Problem to solve – Would you please repeat exactly the entries below, starting at the line with "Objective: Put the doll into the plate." and ending at the line with "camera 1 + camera", and nothing outside that range? Leave out the pictures.

Records from a data source:

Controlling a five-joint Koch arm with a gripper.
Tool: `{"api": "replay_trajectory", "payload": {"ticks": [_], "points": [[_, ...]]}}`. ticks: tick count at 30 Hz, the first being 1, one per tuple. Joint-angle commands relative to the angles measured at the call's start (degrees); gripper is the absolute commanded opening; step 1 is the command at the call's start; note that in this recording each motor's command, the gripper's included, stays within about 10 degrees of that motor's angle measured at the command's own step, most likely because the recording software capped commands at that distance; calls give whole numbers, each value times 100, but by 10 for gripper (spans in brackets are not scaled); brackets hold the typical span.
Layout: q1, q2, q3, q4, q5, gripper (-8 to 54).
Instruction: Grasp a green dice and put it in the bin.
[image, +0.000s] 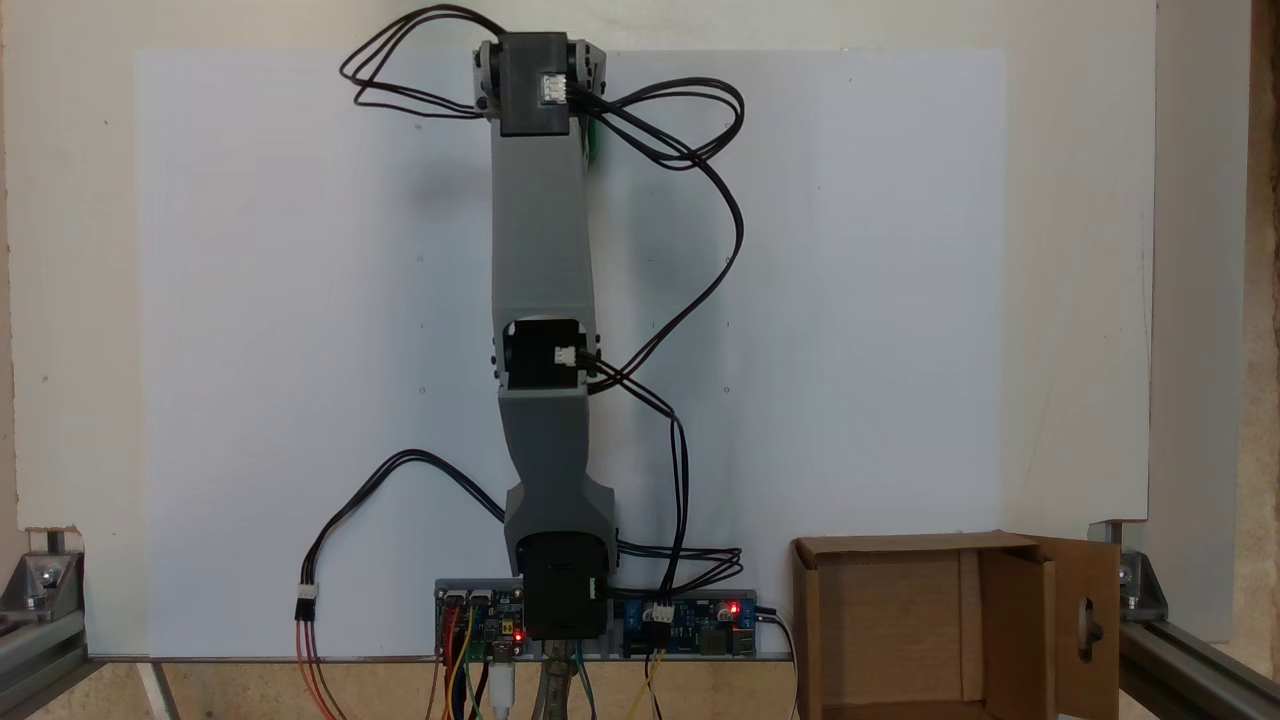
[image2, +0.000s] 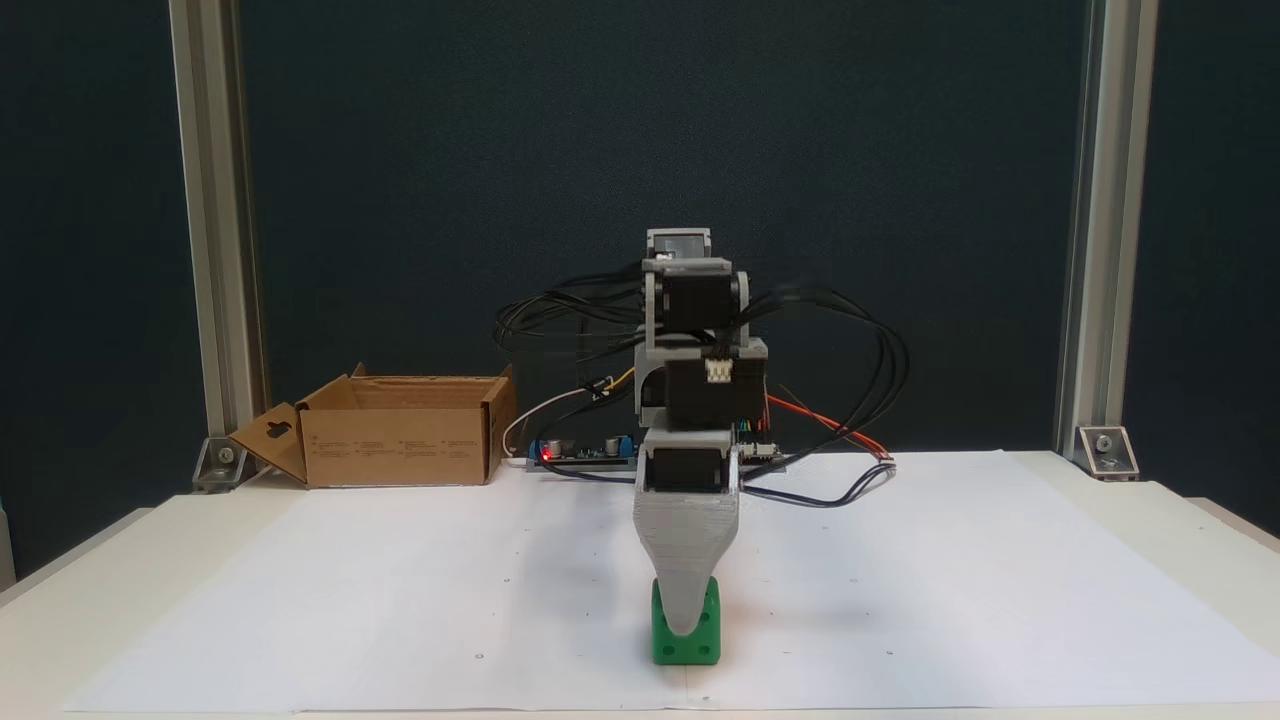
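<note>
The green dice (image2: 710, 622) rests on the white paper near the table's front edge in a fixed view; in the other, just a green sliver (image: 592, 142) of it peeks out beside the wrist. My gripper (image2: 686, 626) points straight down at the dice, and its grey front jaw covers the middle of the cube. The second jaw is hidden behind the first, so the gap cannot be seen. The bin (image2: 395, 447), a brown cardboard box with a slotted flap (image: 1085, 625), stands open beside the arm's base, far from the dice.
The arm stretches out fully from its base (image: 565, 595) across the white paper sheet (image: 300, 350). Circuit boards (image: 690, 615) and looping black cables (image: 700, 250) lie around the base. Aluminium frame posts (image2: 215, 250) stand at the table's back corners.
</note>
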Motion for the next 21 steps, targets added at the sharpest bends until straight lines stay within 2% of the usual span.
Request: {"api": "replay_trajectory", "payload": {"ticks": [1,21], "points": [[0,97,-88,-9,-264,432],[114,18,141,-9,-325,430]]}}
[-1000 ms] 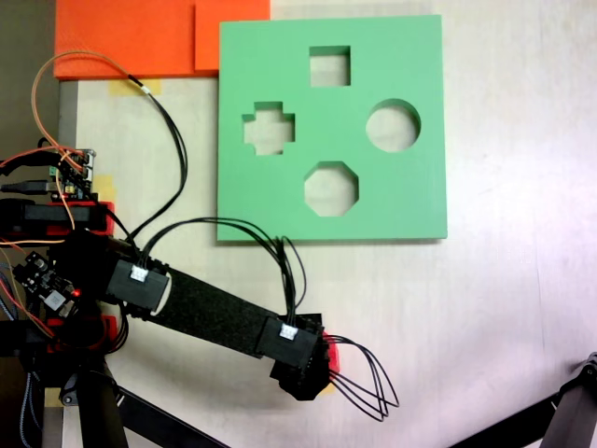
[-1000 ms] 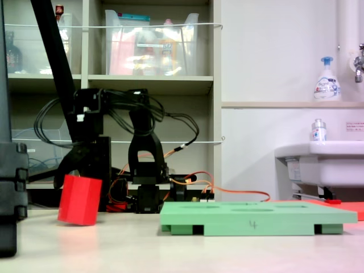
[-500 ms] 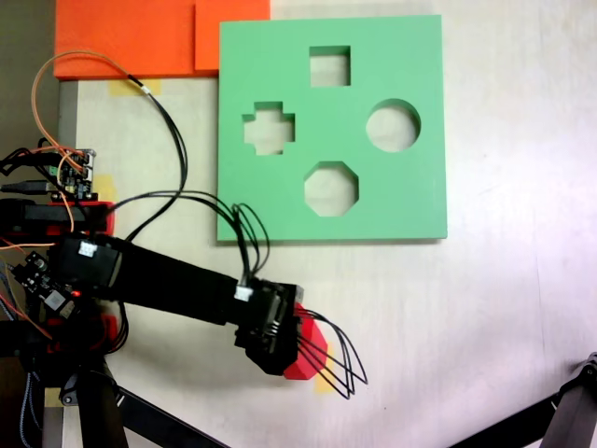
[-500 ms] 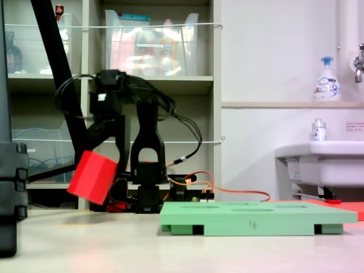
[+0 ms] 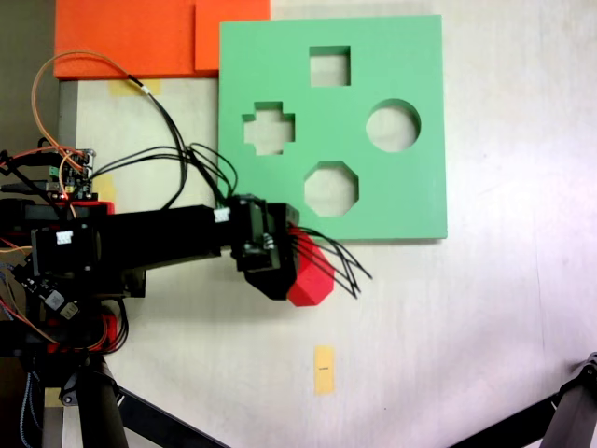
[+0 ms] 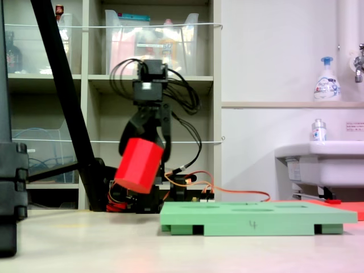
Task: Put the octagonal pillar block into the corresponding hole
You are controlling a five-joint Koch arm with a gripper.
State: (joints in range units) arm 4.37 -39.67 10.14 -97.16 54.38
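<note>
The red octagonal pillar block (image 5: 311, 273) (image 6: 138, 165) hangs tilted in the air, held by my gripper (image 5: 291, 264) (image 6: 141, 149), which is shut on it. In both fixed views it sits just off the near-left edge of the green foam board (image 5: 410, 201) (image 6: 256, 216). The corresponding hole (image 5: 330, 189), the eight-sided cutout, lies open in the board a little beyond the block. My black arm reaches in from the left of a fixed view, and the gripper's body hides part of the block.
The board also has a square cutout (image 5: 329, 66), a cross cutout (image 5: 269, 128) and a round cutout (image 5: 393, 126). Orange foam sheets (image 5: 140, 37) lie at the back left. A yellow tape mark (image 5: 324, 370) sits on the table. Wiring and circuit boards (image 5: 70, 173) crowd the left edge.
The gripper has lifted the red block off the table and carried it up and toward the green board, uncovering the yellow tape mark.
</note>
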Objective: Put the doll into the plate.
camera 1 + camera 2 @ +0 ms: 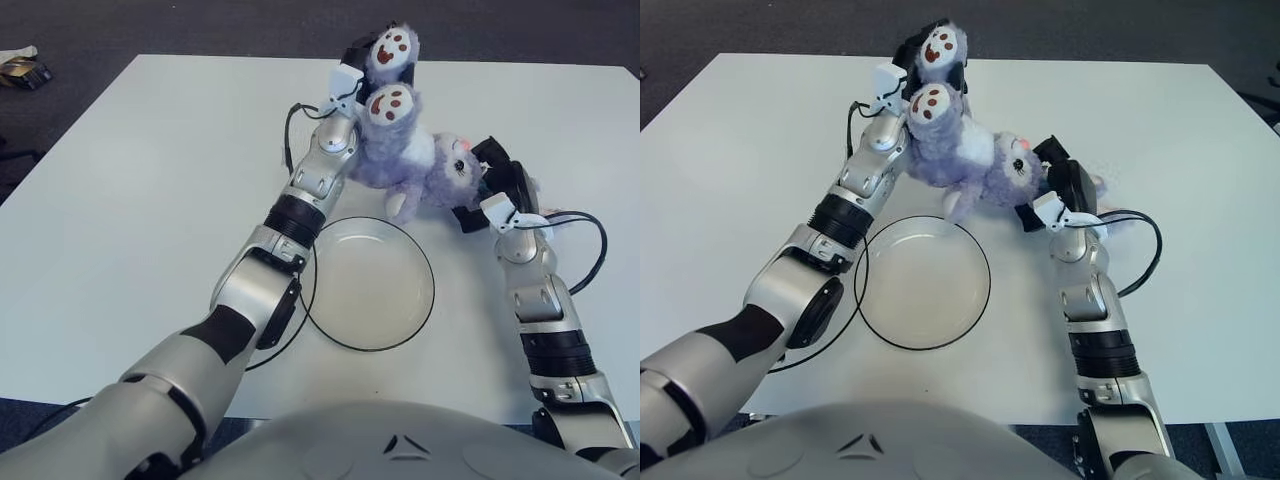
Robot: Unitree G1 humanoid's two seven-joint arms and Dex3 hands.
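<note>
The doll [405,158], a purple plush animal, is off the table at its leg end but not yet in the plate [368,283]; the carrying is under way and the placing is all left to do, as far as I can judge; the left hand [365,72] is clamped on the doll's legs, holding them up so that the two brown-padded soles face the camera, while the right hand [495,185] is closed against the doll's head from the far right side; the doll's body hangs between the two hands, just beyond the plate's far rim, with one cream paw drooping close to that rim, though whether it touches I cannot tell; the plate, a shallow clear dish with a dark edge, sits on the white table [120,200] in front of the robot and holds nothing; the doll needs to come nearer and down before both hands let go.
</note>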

Completed exercise –
Objective: Put the doll into the plate.
camera 1 + camera 2 @ +0 ms: 

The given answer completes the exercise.